Could you give back the listing below exactly, every line included?

----------------

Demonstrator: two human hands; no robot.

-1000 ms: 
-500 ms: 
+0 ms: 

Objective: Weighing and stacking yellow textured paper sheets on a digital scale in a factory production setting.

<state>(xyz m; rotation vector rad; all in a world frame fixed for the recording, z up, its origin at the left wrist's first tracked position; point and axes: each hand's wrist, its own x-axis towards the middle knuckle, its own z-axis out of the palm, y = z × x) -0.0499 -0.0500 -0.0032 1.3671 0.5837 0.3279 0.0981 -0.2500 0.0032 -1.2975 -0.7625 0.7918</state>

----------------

# EXERCISE RESULT:
Demonstrator: two human hands; no robot.

-1000 ms: 
-500 ms: 
+0 ms: 

Objective: Weighing and stacking yellow textured paper sheets on a digital scale in a factory production setting.

<state>(xyz m; rotation vector rad; all in a world frame fixed for the recording, z up, its origin at the left wrist's first tracked position; point and axes: each hand's wrist, its own x-axis towards the middle knuckle, its own z-axis out of the palm, y = z × x) -0.0499 -0.0500 -0.0032 1.3671 0.5837 0.3279 0.0981 -0.2500 0.0032 -1.2975 -0.7625 0.7918</state>

The exercise was answered completely.